◆ The problem
Word for word, copy the listing below and leave out its images.
[Opening Given information section]
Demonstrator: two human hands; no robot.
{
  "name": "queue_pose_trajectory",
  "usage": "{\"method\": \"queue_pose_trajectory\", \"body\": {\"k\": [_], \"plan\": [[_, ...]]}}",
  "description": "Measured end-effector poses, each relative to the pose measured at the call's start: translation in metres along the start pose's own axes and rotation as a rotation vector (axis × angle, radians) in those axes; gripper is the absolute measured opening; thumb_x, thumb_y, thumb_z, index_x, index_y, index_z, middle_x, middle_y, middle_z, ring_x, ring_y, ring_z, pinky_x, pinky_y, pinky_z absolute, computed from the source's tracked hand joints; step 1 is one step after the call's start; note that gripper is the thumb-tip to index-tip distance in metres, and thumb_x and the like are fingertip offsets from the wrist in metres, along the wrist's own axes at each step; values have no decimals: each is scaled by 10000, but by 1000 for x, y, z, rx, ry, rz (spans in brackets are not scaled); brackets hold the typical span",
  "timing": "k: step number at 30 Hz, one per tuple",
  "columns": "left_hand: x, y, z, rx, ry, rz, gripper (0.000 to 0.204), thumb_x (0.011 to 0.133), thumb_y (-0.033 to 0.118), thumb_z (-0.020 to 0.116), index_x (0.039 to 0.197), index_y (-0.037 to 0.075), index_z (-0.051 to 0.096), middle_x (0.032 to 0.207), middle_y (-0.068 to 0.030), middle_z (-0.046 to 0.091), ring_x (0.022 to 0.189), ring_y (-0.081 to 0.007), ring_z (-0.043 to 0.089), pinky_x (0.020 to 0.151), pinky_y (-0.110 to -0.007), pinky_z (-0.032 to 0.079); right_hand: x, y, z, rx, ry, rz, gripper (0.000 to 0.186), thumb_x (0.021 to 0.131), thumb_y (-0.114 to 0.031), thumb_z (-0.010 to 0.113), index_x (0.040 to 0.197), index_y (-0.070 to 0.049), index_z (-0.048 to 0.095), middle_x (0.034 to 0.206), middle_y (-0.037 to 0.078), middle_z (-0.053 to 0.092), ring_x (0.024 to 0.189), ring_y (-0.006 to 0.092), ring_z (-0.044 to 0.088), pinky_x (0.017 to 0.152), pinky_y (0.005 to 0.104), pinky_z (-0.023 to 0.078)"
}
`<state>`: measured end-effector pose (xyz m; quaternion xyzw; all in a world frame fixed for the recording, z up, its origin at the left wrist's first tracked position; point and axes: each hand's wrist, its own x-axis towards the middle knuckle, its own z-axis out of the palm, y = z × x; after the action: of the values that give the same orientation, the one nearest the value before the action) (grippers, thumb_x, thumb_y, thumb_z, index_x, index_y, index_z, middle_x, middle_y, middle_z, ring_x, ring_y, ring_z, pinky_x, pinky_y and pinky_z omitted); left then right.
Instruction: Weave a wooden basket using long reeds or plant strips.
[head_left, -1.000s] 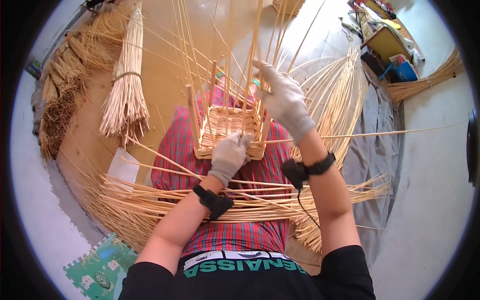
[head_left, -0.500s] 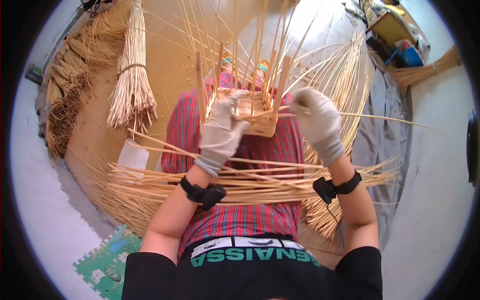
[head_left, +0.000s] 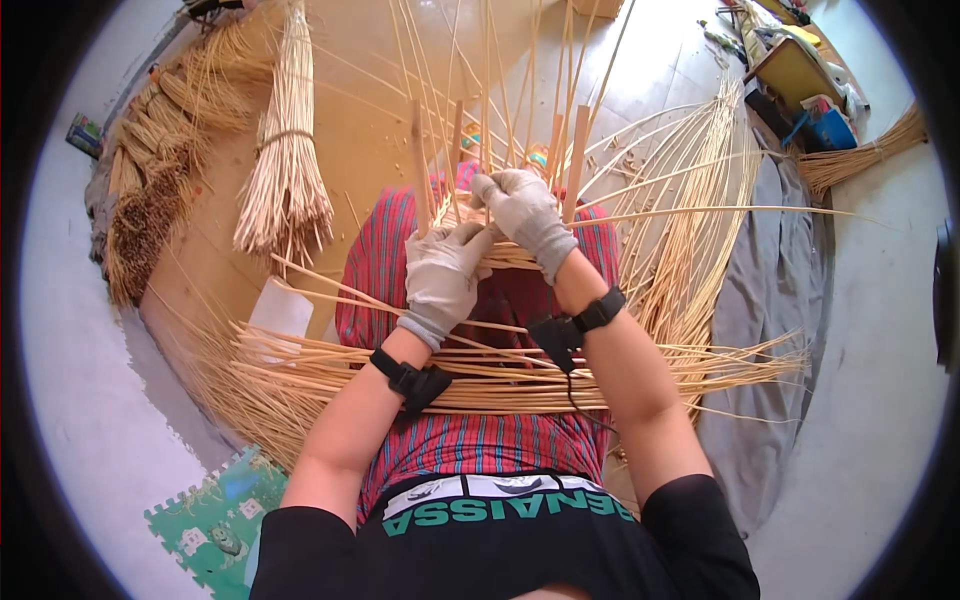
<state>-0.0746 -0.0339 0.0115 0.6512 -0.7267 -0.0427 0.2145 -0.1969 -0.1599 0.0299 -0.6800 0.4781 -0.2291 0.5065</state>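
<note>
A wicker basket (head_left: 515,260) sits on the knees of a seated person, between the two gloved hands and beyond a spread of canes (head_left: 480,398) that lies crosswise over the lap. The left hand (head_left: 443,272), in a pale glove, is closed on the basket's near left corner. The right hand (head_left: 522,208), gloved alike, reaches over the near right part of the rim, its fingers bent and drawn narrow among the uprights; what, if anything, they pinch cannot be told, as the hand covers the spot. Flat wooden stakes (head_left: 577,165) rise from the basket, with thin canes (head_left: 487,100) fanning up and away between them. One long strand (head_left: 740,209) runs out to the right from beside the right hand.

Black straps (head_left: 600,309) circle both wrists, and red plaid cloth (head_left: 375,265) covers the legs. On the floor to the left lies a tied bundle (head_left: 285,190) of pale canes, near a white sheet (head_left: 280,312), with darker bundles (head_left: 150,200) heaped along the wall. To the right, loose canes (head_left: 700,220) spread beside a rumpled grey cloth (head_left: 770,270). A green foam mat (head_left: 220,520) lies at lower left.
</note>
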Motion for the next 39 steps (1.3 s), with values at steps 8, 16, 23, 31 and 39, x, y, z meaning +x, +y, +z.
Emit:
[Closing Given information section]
◆ Problem solution
Demonstrator: two human hands; no robot.
{
  "name": "queue_pose_trajectory",
  "usage": "{\"method\": \"queue_pose_trajectory\", \"body\": {\"k\": [_], \"plan\": [[_, ...]]}}",
  "description": "Measured end-effector poses, each relative to the pose measured at the call's start: translation in metres along the start pose's own axes and rotation as a rotation vector (axis × angle, radians) in those axes; gripper is the absolute measured opening; thumb_x, thumb_y, thumb_z, index_x, index_y, index_z, middle_x, middle_y, middle_z, ring_x, ring_y, ring_z, pinky_x, pinky_y, pinky_z absolute, computed from the source's tracked hand joints; step 1 is one step after the call's start; note that gripper is the thumb-tip to index-tip distance in metres, and thumb_x and the like are fingertip offsets from the wrist in metres, along the wrist's own axes at each step; values have no decimals: each is scaled by 10000, but by 1000 for x, y, z, rx, ry, rz (spans in brackets are not scaled); brackets hold the typical span",
  "timing": "k: step number at 30 Hz, one per tuple",
  "columns": "left_hand: x, y, z, rx, ry, rz, gripper (0.000 to 0.204), thumb_x (0.011 to 0.133), thumb_y (-0.033 to 0.118), thumb_z (-0.020 to 0.116), index_x (0.039 to 0.197), index_y (-0.037 to 0.075), index_z (-0.051 to 0.096), middle_x (0.032 to 0.207), middle_y (-0.068 to 0.030), middle_z (-0.046 to 0.091), ring_x (0.022 to 0.189), ring_y (-0.081 to 0.007), ring_z (-0.043 to 0.089), pinky_x (0.020 to 0.151), pinky_y (-0.110 to -0.007), pinky_z (-0.032 to 0.079); right_hand: x, y, z, rx, ry, rz, gripper (0.000 to 0.186), thumb_x (0.021 to 0.131), thumb_y (-0.114 to 0.031), thumb_z (-0.010 to 0.113), index_x (0.040 to 0.197), index_y (-0.070 to 0.049), index_z (-0.048 to 0.095), middle_x (0.034 to 0.206), middle_y (-0.037 to 0.078), middle_z (-0.053 to 0.092), ring_x (0.024 to 0.189), ring_y (-0.006 to 0.092), ring_z (-0.044 to 0.088), pinky_x (0.017 to 0.152), pinky_y (0.005 to 0.104), pinky_z (-0.023 to 0.078)"
}
`<state>`: measured end-effector pose (xyz m; quaternion xyzw; all in a world frame fixed for the recording, z up, its origin at the left wrist's first tracked position; point and axes: each hand's wrist, its own x-axis towards the middle knuckle, its own z-axis out of the palm, y = z × x; after the action: of the values that give the same orientation, the one nearest the value before the action) (grippers, thumb_x, thumb_y, thumb_z, index_x, index_y, index_z, middle_x, middle_y, middle_z, ring_x, ring_y, ring_z, pinky_x, pinky_y and pinky_z omitted); left then right.
Instruction: Weave a wooden basket using long reeds or plant strips.
[head_left, -1.000s] 
[head_left, -0.500s] 
[head_left, +0.000s] 
<state>-0.0746 -0.0339 0.0115 0.6512 -0.7267 -0.0427 0.2145 -0.1969 -0.1599 0.0299 -0.6800 0.4781 -0.2291 0.5065</state>
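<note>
A wicker basket (head_left: 515,260) sits on the knees of a seated person, between the two gloved hands and beyond a spread of canes (head_left: 480,398) that lies crosswise over the lap. The left hand (head_left: 443,272), in a pale glove, is closed on the basket's near left corner. The right hand (head_left: 522,208), gloved alike, reaches over the near right part of the rim, its fingers bent and drawn narrow among the uprights; what, if anything, they pinch cannot be told, as the hand covers the spot. Flat wooden stakes (head_left: 577,165) rise from the basket, with thin canes (head_left: 487,100) fanning up and away between them. One long strand (head_left: 740,209) runs out to the right from beside the right hand.

Black straps (head_left: 600,309) circle both wrists, and red plaid cloth (head_left: 375,265) covers the legs. On the floor to the left lies a tied bundle (head_left: 285,190) of pale canes, near a white sheet (head_left: 280,312), with darker bundles (head_left: 150,200) heaped along the wall. To the right, loose canes (head_left: 700,220) spread beside a rumpled grey cloth (head_left: 770,270). A green foam mat (head_left: 220,520) lies at lower left.
</note>
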Motion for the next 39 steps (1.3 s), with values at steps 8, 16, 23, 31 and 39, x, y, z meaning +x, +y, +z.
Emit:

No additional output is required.